Return the full listing below, unchanged.

+++ Dataset extract +++

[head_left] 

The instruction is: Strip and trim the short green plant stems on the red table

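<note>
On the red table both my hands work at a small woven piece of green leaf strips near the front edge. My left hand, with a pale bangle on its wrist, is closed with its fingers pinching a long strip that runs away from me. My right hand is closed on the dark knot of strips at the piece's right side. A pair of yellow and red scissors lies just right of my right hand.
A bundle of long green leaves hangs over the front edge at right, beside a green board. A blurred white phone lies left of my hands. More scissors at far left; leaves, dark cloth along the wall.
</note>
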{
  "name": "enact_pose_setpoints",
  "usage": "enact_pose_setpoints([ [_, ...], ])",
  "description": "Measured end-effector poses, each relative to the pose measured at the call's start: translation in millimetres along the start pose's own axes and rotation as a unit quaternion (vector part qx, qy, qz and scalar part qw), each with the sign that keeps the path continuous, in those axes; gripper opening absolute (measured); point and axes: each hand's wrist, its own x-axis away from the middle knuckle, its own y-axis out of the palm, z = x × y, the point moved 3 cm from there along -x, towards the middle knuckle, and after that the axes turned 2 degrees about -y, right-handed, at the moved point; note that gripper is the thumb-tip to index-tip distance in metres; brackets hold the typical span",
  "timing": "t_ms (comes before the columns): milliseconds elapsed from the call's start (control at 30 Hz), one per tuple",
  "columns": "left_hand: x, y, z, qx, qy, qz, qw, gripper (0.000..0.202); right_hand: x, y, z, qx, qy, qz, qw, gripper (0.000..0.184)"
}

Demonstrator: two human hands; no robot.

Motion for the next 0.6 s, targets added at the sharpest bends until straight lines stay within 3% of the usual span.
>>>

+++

### [Result for this task]
[head_left] 

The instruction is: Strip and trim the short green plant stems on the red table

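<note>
On the red table both my hands work at a small woven piece of green leaf strips near the front edge. My left hand, with a pale bangle on its wrist, is closed with its fingers pinching a long strip that runs away from me. My right hand is closed on the dark knot of strips at the piece's right side. A pair of yellow and red scissors lies just right of my right hand.
A bundle of long green leaves hangs over the front edge at right, beside a green board. A blurred white phone lies left of my hands. More scissors at far left; leaves, dark cloth along the wall.
</note>
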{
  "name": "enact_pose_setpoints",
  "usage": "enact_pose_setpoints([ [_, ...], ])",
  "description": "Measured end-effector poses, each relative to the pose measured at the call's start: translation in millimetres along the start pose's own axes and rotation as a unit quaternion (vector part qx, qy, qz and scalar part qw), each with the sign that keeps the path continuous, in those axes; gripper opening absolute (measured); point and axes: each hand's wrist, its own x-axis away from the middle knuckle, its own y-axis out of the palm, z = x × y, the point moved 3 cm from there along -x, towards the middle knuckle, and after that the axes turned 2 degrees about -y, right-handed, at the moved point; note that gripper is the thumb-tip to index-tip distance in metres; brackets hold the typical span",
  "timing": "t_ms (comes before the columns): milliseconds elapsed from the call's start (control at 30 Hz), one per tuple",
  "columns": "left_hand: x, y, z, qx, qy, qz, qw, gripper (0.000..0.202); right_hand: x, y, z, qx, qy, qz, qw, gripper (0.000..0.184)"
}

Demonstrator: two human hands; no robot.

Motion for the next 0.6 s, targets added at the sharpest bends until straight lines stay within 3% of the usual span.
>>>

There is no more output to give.